Leggendo Paul Goodman ho accumulato energia. Lui era parte di quel piccolo gruppo di scrittori, vivi o morti, che per me hanno sancito il valore del mestiere dello scrittore e dalle cui opere ho ricavato i criteri di giudizio in base ai quali valuto le mie. Di questo variegato e personalissimo pantheon hanno fatto parte alcuni scrittori europei viventi, ma nessuno scrittore americano vivente, a parte lui. Mi piaceva tutto ciò che consegnava alle sue pagine. Mi piaceva quando si mostrava cocciuto, goffo, umbratile, e anche quando aveva torto. Il suo egotismo, anziché infastidirmi (come mi capita spesso con quello di Mailer), mi commuoveva. Ammiravo la sua diligenza, il suo desiderio di rendersi utile. Ammiravo il suo coraggio, di cui diede prova in tanti modi – uno dei più ammirevoli fu la franchezza con cui in Five Years parlò della propria omosessualità, che gli valse le aspre critiche dei suoi amici eterosessuali del mondo intellettuale newyorkese; ciò avveniva sei anni fa, prima che la nascita del movimento di liberazione omosessuale rendesse chic uscire allo scoperto. Mi piaceva quando parlava di sé e quando mescolava i suoi tristi desideri sessuali ai suoi desideri politici. Al pari di André Breton, a cui per molti versi è paragonabile, Paul Goodman era un connaisseur della libertà, della gioia e del piacere. Tre cose su cui, leggendolo, ho imparato molto.

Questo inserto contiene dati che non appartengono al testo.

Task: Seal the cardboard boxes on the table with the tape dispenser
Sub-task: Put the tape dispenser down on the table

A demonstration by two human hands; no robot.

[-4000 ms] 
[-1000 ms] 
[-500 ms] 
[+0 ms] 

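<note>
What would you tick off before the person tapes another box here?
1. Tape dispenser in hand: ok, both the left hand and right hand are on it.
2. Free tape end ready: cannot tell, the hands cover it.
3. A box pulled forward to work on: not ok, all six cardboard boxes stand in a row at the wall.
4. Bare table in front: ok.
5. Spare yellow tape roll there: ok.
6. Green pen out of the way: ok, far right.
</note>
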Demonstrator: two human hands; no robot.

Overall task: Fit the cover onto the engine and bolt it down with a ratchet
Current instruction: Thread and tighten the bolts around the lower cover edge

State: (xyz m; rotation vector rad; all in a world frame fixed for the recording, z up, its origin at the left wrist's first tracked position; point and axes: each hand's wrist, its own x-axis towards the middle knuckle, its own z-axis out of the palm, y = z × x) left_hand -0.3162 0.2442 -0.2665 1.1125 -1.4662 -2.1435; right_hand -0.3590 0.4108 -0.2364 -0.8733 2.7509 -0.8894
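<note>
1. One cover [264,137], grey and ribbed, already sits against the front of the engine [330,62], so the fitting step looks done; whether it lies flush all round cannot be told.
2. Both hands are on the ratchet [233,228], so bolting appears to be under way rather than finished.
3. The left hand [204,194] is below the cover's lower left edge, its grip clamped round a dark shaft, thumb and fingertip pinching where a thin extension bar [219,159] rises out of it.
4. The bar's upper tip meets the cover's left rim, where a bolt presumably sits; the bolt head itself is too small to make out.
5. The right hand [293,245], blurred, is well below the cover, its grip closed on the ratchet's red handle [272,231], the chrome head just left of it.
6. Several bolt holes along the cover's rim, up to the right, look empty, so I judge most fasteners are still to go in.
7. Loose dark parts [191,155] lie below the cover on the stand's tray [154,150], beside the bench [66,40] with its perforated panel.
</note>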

Susan Sontag, Sotto il segno di Saturno

Così Emanuele Trevi nel recensire Sotto il segno di Saturno:

Ma quello che più conta, è che la malinconia non è considerata primariamente né una patologia né un destino, ma una forma di conoscenza del mondo, e dunque una specie di metodo, proprio come si può parlare di un metodo scientifico o un metodo storico: “Proprio perché il carattere melanconico è ossessionato dalla morte, i melanconici sono coloro che sanno leggere il mondo”. O meglio, aggiunge subito dopo Susan Sontag, correggendo leggermente ma significativamente il tiro, “è il mondo ad arrendersi allo sguardo indagatore dei melanconici, come non fa davanti allo sguardo di nessun altro”. […] Non si tratta solo dell’evoluzione di un metodo critico, ma del talento di scrittrice della stessa Sontag. E c’è da rimpiangere che abbia sperperato un po’ dei suoi doni nella scrittura di romanzi (lo stesso errore lo fece un’altra grande maestra della forma saggistica, Joan Didion): non era quella la sua strada. Me ne convinco leggendo quello che mi sembra il pezzo più bello tra quelli raccolti in Sotto il segno di Saturno: un ricordo semplicemente perfetto di Roland Barthes, scritto nel 1980 a una settimana dalla morte improvvisa del maestro francese, a causa di un incidente stradale. Sono pagine impagabili nel loro mescolare, al rimpianto per la perdita di un amico e all’ammirazione sincera della sua opera, un velo di ironia che, anziché attenuare la commozione, è come il sigillo supremo dell’amicizia: perché ciò che abbiamo davvero amato e apprezzato spesso ci fa anche sorridere. E così, Susan Sontag riesce a schizzare magistralmente i tratti di un vero narcisista, di uno scrittore “vivace, rapido, denso, acuto“, talmente immerso in “un’immensa e complessa impresa di auto-descrizione” da diventare uno “zelante e ingegnoso studioso di sé stesso”. Ed è, anche questa, una forma suprema e geniale di malinconia.